Cyclooxygenase (COX), officially known as prostaglandin-endoperoxide synthase (PTGS), is an enzyme that is responsible for formation of important biological mediators called prostanoids, including prostaglandins, prostacyclin and thromboxane. Pharmacological inhibition of COX can provide relief from the symptoms of inflammation and pain. Drugs, like Aspirin, that inhibit cyclooxygenase activity have been available to the public for about 100 years. Two cyclooxygenase isoforms have been identified and are referred to as COX-1 and COX-2. Under many circumstances the COX-1 enzyme is produced constitutively (i.e., gastric mucosa) whereas COX-2 is inducible (i.e., sites of inflammation). Non-steroidal anti-inflammatory drugs (NSAID), such as aspirin and ibuprofen, exert their effects through inhibition of COX. The main COX inhibitors are the non-steroidal anti-inflammatory drugs (NSAIDs).

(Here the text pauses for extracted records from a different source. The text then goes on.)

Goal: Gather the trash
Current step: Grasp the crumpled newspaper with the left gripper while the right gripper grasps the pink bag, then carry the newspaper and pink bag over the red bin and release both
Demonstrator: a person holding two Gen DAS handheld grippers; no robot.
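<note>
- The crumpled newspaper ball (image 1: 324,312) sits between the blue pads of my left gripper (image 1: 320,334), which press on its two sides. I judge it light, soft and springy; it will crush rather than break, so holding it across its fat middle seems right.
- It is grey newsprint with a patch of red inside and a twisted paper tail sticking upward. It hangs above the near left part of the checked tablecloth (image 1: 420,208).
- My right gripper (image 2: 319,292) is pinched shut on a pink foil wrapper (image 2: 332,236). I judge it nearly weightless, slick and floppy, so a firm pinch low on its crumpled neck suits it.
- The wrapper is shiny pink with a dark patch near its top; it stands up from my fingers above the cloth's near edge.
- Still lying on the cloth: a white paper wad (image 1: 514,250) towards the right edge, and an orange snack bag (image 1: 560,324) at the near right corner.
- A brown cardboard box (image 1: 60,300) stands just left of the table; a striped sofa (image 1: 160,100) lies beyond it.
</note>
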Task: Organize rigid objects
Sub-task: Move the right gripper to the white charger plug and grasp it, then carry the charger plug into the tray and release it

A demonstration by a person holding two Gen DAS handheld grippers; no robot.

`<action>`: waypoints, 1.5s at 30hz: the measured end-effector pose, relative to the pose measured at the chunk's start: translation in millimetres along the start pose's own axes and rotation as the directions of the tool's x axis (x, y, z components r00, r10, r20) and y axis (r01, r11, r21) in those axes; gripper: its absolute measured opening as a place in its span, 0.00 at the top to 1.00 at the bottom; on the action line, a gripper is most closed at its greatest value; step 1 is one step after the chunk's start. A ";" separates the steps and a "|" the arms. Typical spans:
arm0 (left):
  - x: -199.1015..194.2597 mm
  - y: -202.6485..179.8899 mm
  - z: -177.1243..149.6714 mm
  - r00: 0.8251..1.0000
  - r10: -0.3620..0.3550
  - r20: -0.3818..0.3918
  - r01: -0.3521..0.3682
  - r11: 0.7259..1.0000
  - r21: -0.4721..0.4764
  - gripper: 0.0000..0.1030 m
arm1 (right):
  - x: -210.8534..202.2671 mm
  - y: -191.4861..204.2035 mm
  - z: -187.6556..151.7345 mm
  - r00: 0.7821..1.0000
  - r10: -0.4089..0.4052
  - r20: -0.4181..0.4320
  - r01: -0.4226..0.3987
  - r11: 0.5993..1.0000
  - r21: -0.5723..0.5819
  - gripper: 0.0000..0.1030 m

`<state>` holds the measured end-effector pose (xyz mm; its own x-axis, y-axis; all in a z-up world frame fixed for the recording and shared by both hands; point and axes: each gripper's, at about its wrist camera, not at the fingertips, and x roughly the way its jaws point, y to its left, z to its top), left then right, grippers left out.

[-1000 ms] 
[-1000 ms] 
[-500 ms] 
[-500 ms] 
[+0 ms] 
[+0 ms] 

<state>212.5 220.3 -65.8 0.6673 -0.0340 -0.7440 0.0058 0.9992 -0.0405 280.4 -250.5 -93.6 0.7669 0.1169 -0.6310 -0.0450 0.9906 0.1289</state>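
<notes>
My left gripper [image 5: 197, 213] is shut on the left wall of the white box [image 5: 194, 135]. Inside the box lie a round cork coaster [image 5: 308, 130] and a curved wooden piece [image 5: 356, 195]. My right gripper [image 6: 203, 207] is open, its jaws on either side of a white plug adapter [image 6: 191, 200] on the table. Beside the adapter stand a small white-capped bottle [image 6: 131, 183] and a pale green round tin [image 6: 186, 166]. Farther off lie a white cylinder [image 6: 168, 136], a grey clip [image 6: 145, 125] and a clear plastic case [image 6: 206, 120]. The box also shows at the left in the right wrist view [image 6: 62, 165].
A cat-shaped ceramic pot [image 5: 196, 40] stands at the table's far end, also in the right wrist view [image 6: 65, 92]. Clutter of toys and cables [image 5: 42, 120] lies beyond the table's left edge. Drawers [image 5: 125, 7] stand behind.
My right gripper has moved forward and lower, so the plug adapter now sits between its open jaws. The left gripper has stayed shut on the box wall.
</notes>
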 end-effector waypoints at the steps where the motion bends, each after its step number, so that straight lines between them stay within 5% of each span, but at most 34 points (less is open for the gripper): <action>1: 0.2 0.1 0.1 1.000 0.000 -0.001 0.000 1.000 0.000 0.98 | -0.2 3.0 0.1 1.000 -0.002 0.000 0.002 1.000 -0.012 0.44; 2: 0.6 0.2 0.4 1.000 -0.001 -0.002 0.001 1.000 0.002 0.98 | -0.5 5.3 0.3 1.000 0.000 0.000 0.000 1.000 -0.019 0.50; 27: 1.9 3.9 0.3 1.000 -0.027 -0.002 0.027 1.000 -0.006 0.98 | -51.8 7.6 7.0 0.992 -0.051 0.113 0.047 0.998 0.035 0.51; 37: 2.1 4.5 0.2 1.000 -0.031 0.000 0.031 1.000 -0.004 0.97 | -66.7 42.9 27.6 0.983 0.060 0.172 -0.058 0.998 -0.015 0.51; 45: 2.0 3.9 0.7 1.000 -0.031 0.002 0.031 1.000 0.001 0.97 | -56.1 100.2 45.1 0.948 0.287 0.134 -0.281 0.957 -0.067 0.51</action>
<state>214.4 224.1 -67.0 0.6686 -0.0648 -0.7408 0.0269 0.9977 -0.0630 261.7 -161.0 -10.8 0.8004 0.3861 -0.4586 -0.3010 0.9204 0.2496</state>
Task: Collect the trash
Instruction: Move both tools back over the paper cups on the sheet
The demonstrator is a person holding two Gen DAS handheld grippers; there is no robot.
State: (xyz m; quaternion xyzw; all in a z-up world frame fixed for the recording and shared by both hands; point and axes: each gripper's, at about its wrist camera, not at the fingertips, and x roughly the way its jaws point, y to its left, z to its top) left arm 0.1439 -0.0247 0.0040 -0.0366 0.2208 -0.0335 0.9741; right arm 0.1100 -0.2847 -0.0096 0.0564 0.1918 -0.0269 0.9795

Acetaminophen (paracetamol) is a selective cyclooxygenase-2 (COX-2) inhibitor with an IC50 of 25.8 μM; is a widely used antipyretic and analgesic drug.
Ibuprofen (Motrin) is an anti-inflammatory inhibitor targeting COX-1 and COX-2, of which is used for pain relief, fever reduction and for reducing swelling.
NS-398 is a COX-2 inhibitor. The COX-1 activity is completely unaffected by 100 μM NS-398, whereas the COX-2 activity was concentration-dependently inhibited, the IC50 value being 3.8 μM.
Rofecoxib(MK 966) is a potent inhibitor of the COX-2-dependent production of PGE2 in human osteosarcoma cells (IC50= 26±10 nM) and Chinese hamster ovary cells expressing human COX-2 (IC50=18±7 nM).
Iguratimod(T-614) is a selective inhibitor of cyclo-oxygenase-2 (COX-2), and inhibits the production of interleukin-1 (IL-1), IL-6, IL-8 and tumour necrosis factor.
Sulindac (Clinoril) is a non-steroidal anti-inflammatory agent of the arylalkanoic acid class; it is thought to act on enzymes COX-1 and COX-2, inhibiting prostaglandin synthesis.